**Exercise**: Treat the line with "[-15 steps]" as the starting point. Write it out and every line after it through the end of the listing below, exactly.
··· Data provided ···
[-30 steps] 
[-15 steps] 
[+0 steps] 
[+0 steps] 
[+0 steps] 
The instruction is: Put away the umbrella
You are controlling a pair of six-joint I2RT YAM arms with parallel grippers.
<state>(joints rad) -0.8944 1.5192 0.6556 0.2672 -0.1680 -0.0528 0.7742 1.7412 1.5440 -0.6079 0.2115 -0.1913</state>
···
**Response**:
[-15 steps] 
[+0 steps] 
[+0 steps] 
[+0 steps] 
The instruction is: Put away the umbrella
You are controlling a pair of six-joint I2RT YAM arms with parallel grippers.
<state>(joints rad) -0.8944 1.5192 0.6556 0.2672 -0.1680 -0.0528 0.7742 1.7412 1.5440 -0.6079 0.2115 -0.1913</state>

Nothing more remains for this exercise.